35. Ильмаринен едет свататься в Похьолу
Разломал Ильмаринен изваяние из серебра и золота, бросил его до лучших времен в горнило, а сам запряг коня в расписные сани и отправился в Похьолу сватать у Лоухи вторую дочь.
За три дня добрался кузнец в туманную Сариолу. Встретила его на дворе старуха Лоухи и принялась выспрашивать: как живется ее дочери с мужем в доме у свекрови? Хороша ли она как хозяйка и как невестка? Но, поникнув головой, сказал Ильмаринен в ответ:
— Не спрашивай ты больше о дочери — умерла она лютой смертью от волчьих клыков и медвежьих когтей.
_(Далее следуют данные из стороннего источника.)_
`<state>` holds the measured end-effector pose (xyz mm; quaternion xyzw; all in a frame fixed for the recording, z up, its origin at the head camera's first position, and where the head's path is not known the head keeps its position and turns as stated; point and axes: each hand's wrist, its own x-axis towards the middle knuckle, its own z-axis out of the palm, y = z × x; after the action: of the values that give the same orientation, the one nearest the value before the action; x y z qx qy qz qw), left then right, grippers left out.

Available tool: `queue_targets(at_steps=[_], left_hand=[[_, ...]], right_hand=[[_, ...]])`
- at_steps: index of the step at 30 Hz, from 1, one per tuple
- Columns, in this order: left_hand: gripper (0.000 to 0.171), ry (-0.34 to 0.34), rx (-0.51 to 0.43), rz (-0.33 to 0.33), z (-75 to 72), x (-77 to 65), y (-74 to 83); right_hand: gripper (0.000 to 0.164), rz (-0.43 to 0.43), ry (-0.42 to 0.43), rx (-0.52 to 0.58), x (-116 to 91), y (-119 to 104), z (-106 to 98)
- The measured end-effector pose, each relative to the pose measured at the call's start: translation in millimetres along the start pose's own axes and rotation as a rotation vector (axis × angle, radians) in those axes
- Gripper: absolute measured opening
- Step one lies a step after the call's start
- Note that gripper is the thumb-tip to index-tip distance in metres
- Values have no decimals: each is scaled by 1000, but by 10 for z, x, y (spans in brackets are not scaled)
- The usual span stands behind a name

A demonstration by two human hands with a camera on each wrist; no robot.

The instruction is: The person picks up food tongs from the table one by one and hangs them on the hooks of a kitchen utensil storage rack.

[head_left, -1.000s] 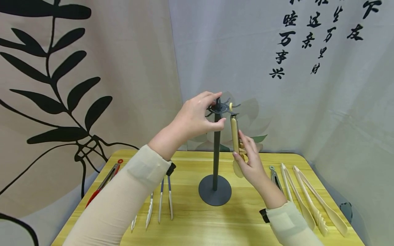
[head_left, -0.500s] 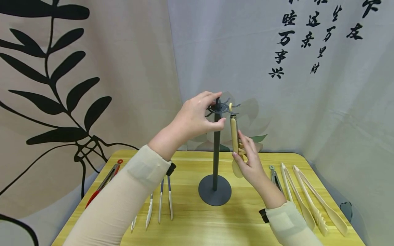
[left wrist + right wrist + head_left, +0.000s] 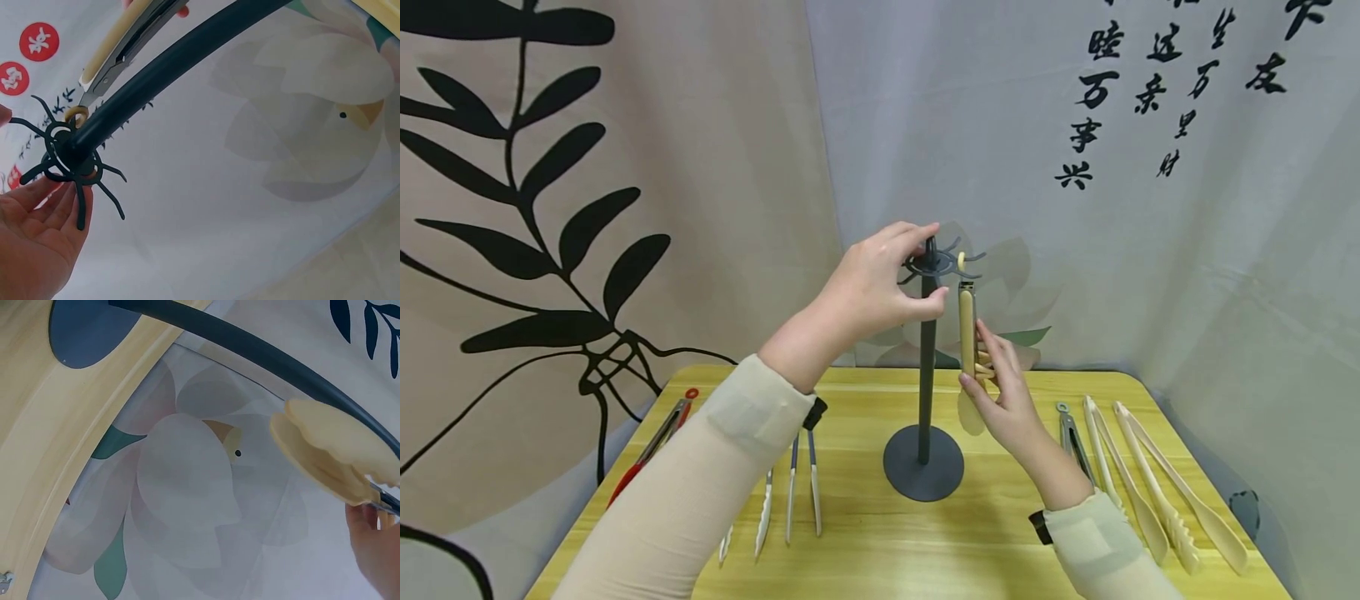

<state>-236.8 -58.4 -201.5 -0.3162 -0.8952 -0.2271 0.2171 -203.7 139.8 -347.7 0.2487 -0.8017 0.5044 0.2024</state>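
Observation:
A dark grey utensil stand [image 3: 928, 375] with a ring of curved hooks at its top stands upright. My left hand [image 3: 880, 279] holds the top of it, fingers at the tip and thumb lower beside the pole. Pale yellow tongs [image 3: 967, 333] hang from a right-hand hook by their yellow pull ring [image 3: 76, 114]. My right hand [image 3: 1009, 408] grips the tongs low on their body, fingers behind and thumb in front. In the right wrist view the scalloped tong heads [image 3: 337, 450] point down, close beside the pole.
Red-handled tongs [image 3: 651, 446] lie at the table's left, partly under my left sleeve. Several white-tipped tongs [image 3: 792, 492] lie nearby. At the right are grey tongs [image 3: 1073, 437] and two cream tongs [image 3: 1180, 483]. A printed curtain [image 3: 737, 167] hangs behind the table.
My right hand has shifted slightly left, and the tongs' body has swung a little toward the pole with it. The left hand stays in place.

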Motion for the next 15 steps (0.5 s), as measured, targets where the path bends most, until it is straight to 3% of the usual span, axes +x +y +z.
queue_targets(at_steps=[15], left_hand=[[69,2,6,18,18,3,10]], right_hand=[[70,-4,3,-9,-24,109,30]])
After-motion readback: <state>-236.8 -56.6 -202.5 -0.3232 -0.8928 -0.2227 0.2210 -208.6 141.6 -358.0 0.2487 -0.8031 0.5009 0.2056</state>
Зарыли уже красавицу в землю под серебряные травы, и теперь пришел я за второй твоей дочкой: отпусти ее со мной, пусть займет она место сестры!
— Дурно я поступила прежде, что отдала тебе дочку — не для погибели я ее растила, не в пищу волкам и медведям! — сказала со злобой Лоухи. — Нет, не выдам я тебе вторую, чтобы смывала она с тебя сажу и вычесывала гарь из волос! Скорее брошу я родное дитя в пучину водопада — пусть пожрет ее страшным зевом налим Маны!